Babilônia não foi o princípio, como também nem foi, em períodos posteriores, o
centro da cultura associada com os dois rios (2000 anos até aproximados 600
a.C.).
Há uma abundância de material relativo à matemática
na Mesopotâmia. Tais registros viabilizaram que a eficácia da computação tenha
sido resultado não somente de seu sistema de numeração, mas que os matemáticos
mesopotâmios também tenham sido hábeis no desenvolver processos algoritmos. Seu
sistema era basicamente sexagesimal, mais provável, porém que a base sessenta
fosse adotada conscientemente e legalizada no interesse da metrologia. Uma
grandeza de sessenta unidades pode ser facilmente subdividida em metades, terços,
quartos, quintos, sextos, décimos, doze avos, vigésimos e trigésimos,
fornecendo assim dez possíveis subdivisões.

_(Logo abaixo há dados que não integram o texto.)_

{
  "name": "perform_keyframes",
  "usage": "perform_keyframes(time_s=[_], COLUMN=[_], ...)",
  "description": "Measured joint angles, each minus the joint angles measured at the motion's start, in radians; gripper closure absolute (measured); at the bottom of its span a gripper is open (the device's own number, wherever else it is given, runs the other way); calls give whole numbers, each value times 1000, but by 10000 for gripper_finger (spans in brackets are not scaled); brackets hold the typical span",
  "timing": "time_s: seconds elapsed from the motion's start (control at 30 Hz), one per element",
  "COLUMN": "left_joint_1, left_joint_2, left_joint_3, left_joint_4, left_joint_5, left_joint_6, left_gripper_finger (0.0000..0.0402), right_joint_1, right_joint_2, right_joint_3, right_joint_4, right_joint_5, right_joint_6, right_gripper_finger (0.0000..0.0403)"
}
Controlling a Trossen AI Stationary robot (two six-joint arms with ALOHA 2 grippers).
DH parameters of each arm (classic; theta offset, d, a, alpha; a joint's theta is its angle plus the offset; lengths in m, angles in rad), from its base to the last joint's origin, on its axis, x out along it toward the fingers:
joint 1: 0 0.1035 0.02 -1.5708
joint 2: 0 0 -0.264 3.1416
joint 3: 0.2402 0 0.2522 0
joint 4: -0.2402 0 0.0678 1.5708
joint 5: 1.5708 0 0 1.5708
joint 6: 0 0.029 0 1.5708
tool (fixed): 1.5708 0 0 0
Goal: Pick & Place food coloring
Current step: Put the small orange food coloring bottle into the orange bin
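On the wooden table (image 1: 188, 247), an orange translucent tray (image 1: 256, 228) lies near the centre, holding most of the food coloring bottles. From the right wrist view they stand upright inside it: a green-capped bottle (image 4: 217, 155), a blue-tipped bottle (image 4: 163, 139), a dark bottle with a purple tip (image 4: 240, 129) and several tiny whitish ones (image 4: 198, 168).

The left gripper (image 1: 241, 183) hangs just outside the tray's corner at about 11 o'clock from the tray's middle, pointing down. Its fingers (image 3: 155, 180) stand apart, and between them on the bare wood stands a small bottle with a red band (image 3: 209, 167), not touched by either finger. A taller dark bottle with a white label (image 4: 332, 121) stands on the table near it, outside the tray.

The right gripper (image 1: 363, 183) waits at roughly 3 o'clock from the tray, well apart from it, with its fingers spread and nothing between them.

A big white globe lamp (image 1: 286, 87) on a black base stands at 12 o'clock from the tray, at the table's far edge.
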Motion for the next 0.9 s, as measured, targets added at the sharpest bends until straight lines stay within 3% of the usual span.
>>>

São evidentes muitas deficiências
da matemática pré-helênica. Os papiros e tabletas encontrados contêm apenas
casos específicos e problemas, sem formulações gerais. Um estudo posterior é um
pouco confortante, pois as centenas de problemas de tipos semelhantes em
tabletas cuneiformes parecem ser exercícios que os escolares deviam resolver de
acordo com certos métodos ou regras aceitas. Naturalmente muito da matemática
pré-helênica era prática, mas certamente nem toda. Na resolução de cálculos,
que se estendeu por um par de milênios, as escolas de escribas usaram muito
material de exercícios, frequentemente, talvez, como puro divertimento.
A
JÔNIA E OS PITAGÓRICOS
A atividade intelectual das civilizações potâmicas
no Egito e Mesopotâmia tinha perdido sua verve bem antes da era cristã; mas
quando a cultura nos vales dos rios estava declinando e o bronze cedendo lugar
ao ferro na fabricação de armas, vigorosas culturas novas estavam surgindo ao
longo de todo o litoral do Mediterrâneo. Os estudiosos egípcios e babilônios continuaram a produzir textos
em papiro e cuneiforme durante muitos séculos após 800 a.C. Enquanto isso, uma nova civilização se preparava rapidamente para assumir a hegemonia
cultural, não só na região mediterrânea mas, finalmente, também nos principais
vales fluviais. Os primeiros Jogos Olímpicos se realizaram em
776 a.C. Este período marca a presença de uma maravilhosa literatura grega,
evidenciada pelas obras de Homero e Hesíodo. Contudo, da matemática grega da
época nada sabemos. Também Tales e Pitágoras são figuras imprecisas
historicamente. Mas o que fizeram deve ser reconstruído com base numa tradição,
não muito digna de confiança, que se formou em torno desses dois matemáticos
antigos. Certas frases-chave lhes são atribuídas, tais como “Conhece a ti
mesmo” no caso de Tales e “Tudo é número”, de Pitágoras, mas nada mais
específico. O que se sabe de Tales de Mileto é muito pouco. Seu nascimento e
sua morte são datados com base no fato de que o eclipse de 585 a.C.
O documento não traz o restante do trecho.